Alaska Airlines is adding virtual reality to its in-flight entertainment menu in an experiment aimed at recreating a movie theater experience at 35,000 feet.
The Seattle-based airline has partnered with SkyLights, a French-American immersive-media company, to offer VR headsets and noise-canceling headphones to first-class customers on 10 flights that go between Seattle and Boston, and Boston and San Diego.
The users can watch 2-D and 3-D films such as “Three Billboards Outside Ebbing, Missouri” or “Ready Player One.” They can also click into 360-degree, head-tracking virtual-reality videos.
SkyLights’ lightweight Allosky VR headsets have been adopted for tryouts on other airlines, ranging from Joon and XL Airways to Lufthansa, but Alaska Airlines’ experiment ranks among the most ambitious yet. It follows months of testing and tweaking by Alaska’s Guest Advisory Board, which includes some of the airline’s most seasoned frequent fliers.
“I’m really excited to see this technology onboard,” David Scotland, Alaska Airlines’ manager of in-flight entertainment and connectivity, said in a blog posting published today. “I was impressed with SkyLights’ Allosky headset early on, as it’s the smallest, lightest and most stylish-looking headset in the in-flight entertainment market.”
Scotland said the in-flight trials, which began Sunday, would help the airline see how comfortable passengers are with the technology, and help flight attendants gauge the effect on in-flight service. A SkyLights representative will be onboard for each of the flight tests to provide support for passengers and flight attendants.
“We’re testing with guests in our first-class cabin as it makes for a nicely contained focus group in the air,” Scotland said. “We’ve made no official commitments to pursuing VR long-term, but this trial will help us shape our future strategy.”
Update for 11:20 a.m. PT Sept. 24: It may seem as if watching VR on a plane combines the worst of two stereotypically barf-inducing experiences. “I get nauseous just thinking about this,” one of my editors, Todd Bishop, says in a tweet. But after an early trial on XL Airways’ flights, 95 percent of the passengers who tried out the headsets reported that they were satisfied with the experience. More than half of the testers said they’d consider buying a headset for their personal use outside the aircraft.
Back then, SkyLights CEO Hamassala David Dicko acknowledged that the trial was conducted with fixed-screen content rather than head-turning VR content.

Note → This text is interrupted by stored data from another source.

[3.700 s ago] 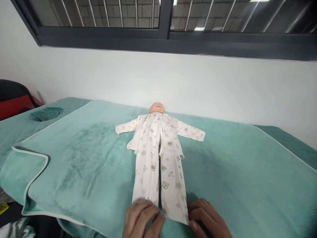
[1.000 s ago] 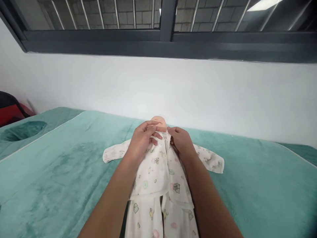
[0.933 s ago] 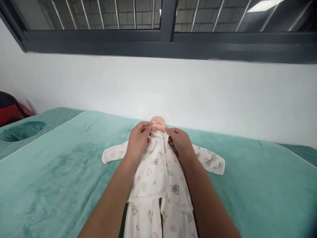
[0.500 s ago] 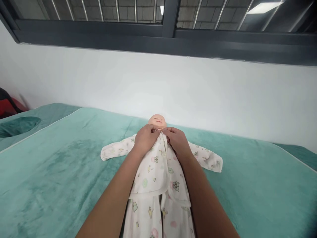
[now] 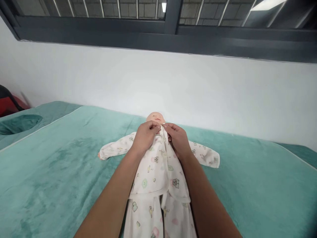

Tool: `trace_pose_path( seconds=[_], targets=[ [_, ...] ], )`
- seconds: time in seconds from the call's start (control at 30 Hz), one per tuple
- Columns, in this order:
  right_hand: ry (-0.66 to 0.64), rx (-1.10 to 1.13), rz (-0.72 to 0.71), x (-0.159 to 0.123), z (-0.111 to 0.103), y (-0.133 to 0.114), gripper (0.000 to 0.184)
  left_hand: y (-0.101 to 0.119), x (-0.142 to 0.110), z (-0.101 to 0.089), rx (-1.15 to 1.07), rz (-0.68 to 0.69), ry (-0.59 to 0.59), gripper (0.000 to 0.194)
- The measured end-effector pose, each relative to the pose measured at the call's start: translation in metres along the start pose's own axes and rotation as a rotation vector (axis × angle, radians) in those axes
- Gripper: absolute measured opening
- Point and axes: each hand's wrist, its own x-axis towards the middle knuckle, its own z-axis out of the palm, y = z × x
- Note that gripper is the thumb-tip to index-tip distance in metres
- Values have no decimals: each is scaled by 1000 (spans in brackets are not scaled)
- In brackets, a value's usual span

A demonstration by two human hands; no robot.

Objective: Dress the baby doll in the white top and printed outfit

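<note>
A baby doll [image 5: 155, 117] lies on its back with its head toward the wall. It wears a white baby jacket [image 5: 150, 170] printed with small animals, over matching trousers [image 5: 142, 218]. The sleeves are spread out to both sides, and a bit of the doll's hand shows at the left cuff. At the neckline my left hand [image 5: 146, 135] pinches the left front edge of the jacket. My right hand [image 5: 177, 137] grips the collar on the other side, fingertips almost meeting the left ones. Whatever fastening lies between the fingertips is hidden.
A green plush cover [image 5: 61, 172] spreads under the doll. Behind it rises a white wall [image 5: 104, 76] with a dark-framed, barred window [image 5: 170, 33] above. At the far left are a red and black object [image 5: 8, 102] and a hollow [image 5: 19, 125] in the cover.
Both hands have lifted slightly at the collar, still gripping it. The doll's head has shifted a little left, and its left-side hand now peeks from the cuff.
</note>
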Motion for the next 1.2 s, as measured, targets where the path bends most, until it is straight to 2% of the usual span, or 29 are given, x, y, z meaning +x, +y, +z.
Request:
trace_pose_path(
  seconds=[0.3,0.43,0.57,0.7,0.83,0.93,1.03,1.2],
  targets=[
    [3,-137,-4,2,-3,2,29,-2,1,2,-213,-94,-5,8],
    [-34,-141,27,2,-5,-2,28,-4,2,1,-76,-60,-17,6],
    [-78,-177,44,1,-5,-6,26,-5,1,0,52,-11,-16,12],
    [-124,-285,26,-1,-5,-10,27,-4,0,1,121,15,-16,17],
    [-108,-432,2,-3,-3,-14,23,-1,0,2,219,0,-6,20],
    [-91,-521,-34,-4,0,-14,19,0,0,2,240,-47,9,25],
    [-96,-574,-43,-4,3,-11,19,-1,1,3,235,-91,32,21],
    [-149,-536,-11,-5,2,-12,20,-6,3,2,173,-116,40,19]
  ],
)
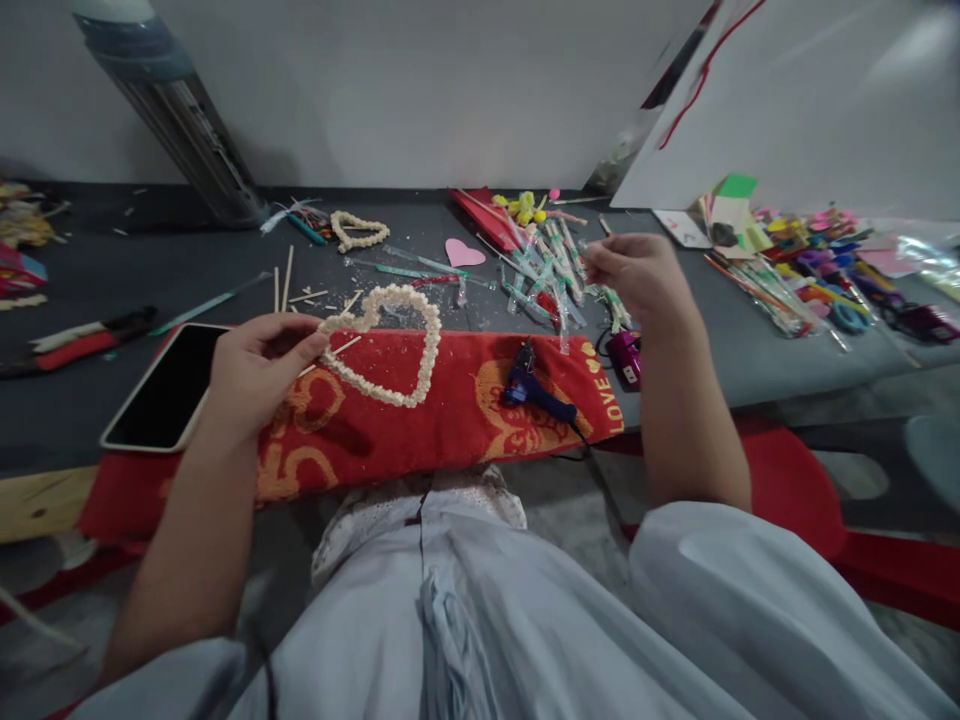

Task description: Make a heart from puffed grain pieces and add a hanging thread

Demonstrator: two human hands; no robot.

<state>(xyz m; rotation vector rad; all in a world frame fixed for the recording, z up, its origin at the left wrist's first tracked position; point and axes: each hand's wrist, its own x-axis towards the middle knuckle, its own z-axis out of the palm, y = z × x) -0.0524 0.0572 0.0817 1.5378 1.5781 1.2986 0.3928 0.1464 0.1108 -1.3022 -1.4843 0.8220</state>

Since then, SkyLights has been careful about the VR that it’s adding to the mix.
Here’s how SkyLights’ Rory Gillies explained they company’s approach in a Facebook posting last month:
“The feeling of nausea [in VR] is caused by the incongruity between signals sent to the brain from visual stimuli and the vestibular system (sense of balance). This can be either caused by content that stimulates the brain to expect acceleration (e.g. a VR roller coaster) or by a lag in the head tracking system.
“To address the former point, we carefully select VR pieces with our content partners, which are short (5-10 m) and have slow pacing as well as minimal camera acceleration and rotation.
“For the latter, we use a VR headset with an imperceptible lead time of less than 20 ms, thus preventing nausea caused by visual lag.
“Before launching VR content, we ran in-flight user tests, in which there were no reports of a passenger that experienced VR sickness.”